In law, fact is sometimes stranger than fiction

A judge’s decision to set aside a conviction for smoking in a no-smoking area meant a defendant lost his conviction despite having already lost his appeal against that conviction

PUBLISHED : Monday, 01 February, 2016, 4:03pm
UPDATED : Monday, 01 February, 2016, 9:08pm

Fact, they say, can be stranger than fiction, and the law is no exception.

In 2014, in the Court of First Instance, an appeal against a magistrate’s conviction had an extraordinary outcome. The judge’s ruling raised the question, worthy of AP Herbert, of when an unsuccessful appeal against conviction is nonetheless successful. The answer, quite simply, is when the appellant’s sentence disappears.

In law, a conviction comprises two distinct elements: a finding of guilt followed by a sentence. Until such time as there is a sentence there is, accordingly, no conviction. If, therefore, an accused is prosecuted again for an offence of which he has already been found guilty but not sentenced, he cannot raise the defence of autrefois convict (already convicted), as he has no conviction recorded against his name.

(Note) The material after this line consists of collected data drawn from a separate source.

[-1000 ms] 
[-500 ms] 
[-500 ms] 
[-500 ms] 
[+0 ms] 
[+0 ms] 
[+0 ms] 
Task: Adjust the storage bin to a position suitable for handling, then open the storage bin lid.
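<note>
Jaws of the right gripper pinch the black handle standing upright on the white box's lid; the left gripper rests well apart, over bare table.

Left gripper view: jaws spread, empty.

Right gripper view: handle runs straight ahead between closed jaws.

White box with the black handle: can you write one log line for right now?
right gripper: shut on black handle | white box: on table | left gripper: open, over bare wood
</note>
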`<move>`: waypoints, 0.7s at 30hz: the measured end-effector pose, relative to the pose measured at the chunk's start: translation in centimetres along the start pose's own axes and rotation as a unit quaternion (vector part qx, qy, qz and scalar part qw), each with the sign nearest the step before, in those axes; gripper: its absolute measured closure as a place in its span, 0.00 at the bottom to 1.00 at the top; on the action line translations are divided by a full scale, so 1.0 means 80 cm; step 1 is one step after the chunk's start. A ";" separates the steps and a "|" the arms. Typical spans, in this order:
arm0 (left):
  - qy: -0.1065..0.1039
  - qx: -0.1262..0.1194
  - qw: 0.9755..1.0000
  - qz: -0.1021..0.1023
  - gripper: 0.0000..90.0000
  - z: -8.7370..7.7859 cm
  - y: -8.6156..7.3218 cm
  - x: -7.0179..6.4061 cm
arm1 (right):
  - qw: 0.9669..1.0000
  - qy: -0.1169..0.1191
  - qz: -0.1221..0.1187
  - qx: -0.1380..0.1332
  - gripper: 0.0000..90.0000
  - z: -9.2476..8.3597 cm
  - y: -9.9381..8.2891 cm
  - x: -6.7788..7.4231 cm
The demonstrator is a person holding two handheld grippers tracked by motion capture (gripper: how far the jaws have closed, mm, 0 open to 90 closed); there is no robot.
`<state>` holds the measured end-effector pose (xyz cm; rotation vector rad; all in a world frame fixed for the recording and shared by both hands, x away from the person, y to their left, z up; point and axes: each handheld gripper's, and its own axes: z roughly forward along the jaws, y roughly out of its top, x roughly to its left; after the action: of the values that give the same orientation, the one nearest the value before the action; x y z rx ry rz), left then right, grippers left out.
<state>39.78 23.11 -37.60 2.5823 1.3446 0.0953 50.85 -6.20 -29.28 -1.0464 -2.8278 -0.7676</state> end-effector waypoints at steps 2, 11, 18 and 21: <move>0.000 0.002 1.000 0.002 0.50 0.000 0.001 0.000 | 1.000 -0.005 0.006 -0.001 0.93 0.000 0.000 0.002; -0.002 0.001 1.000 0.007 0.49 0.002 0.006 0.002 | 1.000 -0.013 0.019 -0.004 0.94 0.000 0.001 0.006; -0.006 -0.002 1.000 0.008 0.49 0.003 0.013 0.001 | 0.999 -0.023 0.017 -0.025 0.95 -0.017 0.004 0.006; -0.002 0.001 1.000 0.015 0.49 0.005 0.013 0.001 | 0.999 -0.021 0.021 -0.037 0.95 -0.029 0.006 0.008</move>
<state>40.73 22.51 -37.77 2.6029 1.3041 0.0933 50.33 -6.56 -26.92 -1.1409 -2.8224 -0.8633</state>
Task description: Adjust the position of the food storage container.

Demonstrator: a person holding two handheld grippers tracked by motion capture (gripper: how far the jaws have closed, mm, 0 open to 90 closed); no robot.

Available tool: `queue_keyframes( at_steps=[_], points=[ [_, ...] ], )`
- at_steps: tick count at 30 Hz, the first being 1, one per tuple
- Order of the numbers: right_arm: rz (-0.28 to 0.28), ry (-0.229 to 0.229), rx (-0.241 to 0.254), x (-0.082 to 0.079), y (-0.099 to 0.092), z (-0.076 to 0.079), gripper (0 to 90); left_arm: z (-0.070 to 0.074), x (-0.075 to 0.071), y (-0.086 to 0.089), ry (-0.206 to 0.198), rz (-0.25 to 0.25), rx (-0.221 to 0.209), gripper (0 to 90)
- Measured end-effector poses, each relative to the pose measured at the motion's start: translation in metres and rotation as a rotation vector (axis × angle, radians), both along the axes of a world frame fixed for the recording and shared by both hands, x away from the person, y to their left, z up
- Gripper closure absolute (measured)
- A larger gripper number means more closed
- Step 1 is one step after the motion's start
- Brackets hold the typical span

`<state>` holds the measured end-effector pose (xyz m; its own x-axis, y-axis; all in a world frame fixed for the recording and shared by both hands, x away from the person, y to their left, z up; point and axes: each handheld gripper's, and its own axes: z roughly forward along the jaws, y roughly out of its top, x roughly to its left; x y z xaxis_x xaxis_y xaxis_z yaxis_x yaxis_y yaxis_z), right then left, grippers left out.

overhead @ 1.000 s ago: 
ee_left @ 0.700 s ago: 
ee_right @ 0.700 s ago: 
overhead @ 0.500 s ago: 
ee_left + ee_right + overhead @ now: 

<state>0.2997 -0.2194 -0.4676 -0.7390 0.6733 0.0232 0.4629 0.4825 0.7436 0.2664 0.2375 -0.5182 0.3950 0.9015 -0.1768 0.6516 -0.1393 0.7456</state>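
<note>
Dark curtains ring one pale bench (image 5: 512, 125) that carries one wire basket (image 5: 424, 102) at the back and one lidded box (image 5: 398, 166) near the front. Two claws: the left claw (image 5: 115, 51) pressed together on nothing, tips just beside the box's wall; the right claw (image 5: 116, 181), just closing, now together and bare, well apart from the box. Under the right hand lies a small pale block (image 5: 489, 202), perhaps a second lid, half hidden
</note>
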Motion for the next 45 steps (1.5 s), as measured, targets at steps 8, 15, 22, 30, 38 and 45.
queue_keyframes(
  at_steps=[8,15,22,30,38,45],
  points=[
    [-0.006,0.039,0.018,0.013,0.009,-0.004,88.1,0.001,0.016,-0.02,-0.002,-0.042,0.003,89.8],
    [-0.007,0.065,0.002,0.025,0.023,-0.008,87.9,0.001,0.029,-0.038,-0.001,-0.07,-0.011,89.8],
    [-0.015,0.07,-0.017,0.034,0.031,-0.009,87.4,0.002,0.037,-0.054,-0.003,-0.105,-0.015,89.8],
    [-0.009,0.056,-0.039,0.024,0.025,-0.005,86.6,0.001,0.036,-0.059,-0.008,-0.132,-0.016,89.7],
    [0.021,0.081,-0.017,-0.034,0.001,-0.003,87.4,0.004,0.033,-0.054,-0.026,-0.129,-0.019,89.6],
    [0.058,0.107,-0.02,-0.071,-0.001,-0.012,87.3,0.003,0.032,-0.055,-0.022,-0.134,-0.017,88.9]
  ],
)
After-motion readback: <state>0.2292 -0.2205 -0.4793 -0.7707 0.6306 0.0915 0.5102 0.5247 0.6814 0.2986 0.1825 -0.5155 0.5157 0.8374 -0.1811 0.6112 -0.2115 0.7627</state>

Mr D, who was convicted of smoking in a non-smoking area, for which he was fined HK$2,000, appealed unsuccessfully against his conviction. But, although the judge held that there was “no basis whatsoever to disturb the conviction”, he nonetheless decided to interfere with the sentence, against which Mr D had not in fact appealed.

As Mr D appeared in person, without a lawyer to represent him, he is, presumably, wholly unaware that, legally, he no longer has a conviction, whatever his criminal record may say

The judge quashed the sentence, stating that Mr D “does not have the funds to be able to pay this fine”. Mr D was, in any event, in prison for a long time for another offence, and “even if a small fine was imposed and he defaulted on it, a short term of imprisonment would most likely be ordered to be served concurrently”.

Instead of substituting a nominal penalty, such as an absolute discharge, which the prosecutor might have submitted was the proper course, the judge simply set aside the sentence in its entirety. This, legally, meant that Mr D was no longer convicted of the offence, as he had become “un-sentenced”.

Therefore, Mr D, without his sentence, actually lost his conviction, despite having already lost his appeal against conviction. But he is not likely to have got out the champagne.

As Mr D appeared in person, without a lawyer to represent him, he is, presumably, wholly unaware that, legally, he no longer has a conviction, whatever his criminal record may say. The Criminal Records Bureau, likewise, may not appreciate that Mr D’s conviction no longer stands, and should be expunged from its records. Everyone, in all probability, is wholly in the dark.

However, the Director of Legal Aid is now aware of the position, and will hopefully be considering remedial action. If the conviction has indeed gone, Mr D should be notified, and records adjusted accordingly. Watch this space.